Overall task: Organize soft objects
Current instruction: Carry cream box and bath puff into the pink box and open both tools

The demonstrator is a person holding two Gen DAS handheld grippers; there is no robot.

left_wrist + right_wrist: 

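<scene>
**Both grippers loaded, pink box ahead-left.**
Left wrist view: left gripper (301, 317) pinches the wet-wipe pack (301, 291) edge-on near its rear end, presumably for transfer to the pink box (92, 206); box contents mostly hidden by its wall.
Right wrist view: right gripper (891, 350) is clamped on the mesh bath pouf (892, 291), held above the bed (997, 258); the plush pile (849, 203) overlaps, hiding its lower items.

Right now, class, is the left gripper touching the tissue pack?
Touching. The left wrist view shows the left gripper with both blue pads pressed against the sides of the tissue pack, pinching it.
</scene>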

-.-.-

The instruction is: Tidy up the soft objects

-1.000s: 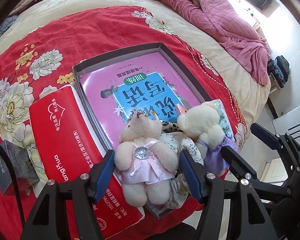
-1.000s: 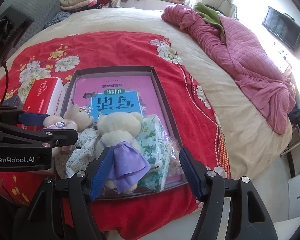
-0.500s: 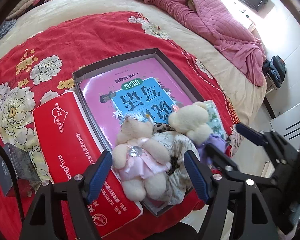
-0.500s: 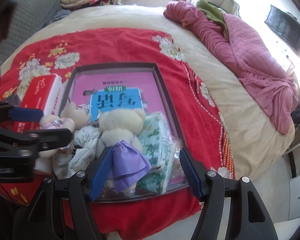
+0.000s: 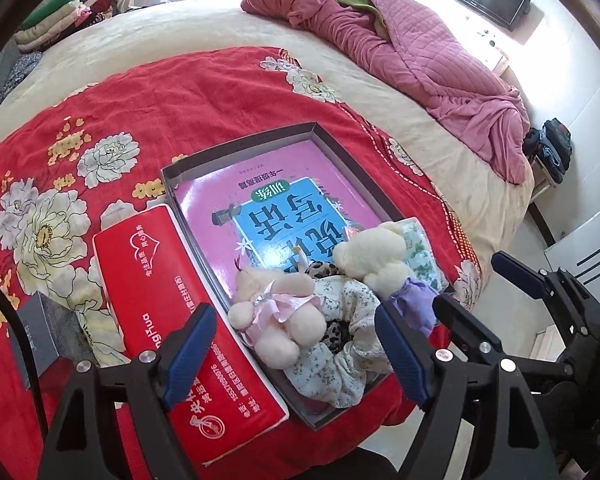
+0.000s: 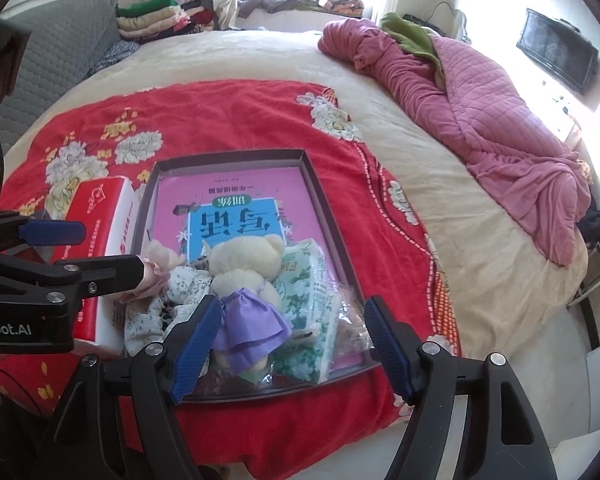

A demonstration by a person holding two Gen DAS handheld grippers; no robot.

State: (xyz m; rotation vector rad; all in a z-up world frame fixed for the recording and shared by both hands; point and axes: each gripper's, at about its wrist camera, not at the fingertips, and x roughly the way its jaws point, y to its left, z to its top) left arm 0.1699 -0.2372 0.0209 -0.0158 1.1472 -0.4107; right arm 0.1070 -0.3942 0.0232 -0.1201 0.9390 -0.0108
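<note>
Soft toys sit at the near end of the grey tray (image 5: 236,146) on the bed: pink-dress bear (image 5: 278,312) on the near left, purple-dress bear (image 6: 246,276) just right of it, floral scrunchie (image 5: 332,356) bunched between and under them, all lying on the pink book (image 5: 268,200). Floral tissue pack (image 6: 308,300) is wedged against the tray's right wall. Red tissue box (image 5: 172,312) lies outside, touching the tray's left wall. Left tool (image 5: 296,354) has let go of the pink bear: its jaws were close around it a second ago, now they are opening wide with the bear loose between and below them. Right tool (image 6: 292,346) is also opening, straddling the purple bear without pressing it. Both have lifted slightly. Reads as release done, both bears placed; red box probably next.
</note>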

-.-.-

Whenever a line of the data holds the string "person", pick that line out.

The demonstrator is a person holding two Gen DAS handheld grippers; there is no robot.
A demonstration by a person holding two Gen DAS handheld grippers; no robot.

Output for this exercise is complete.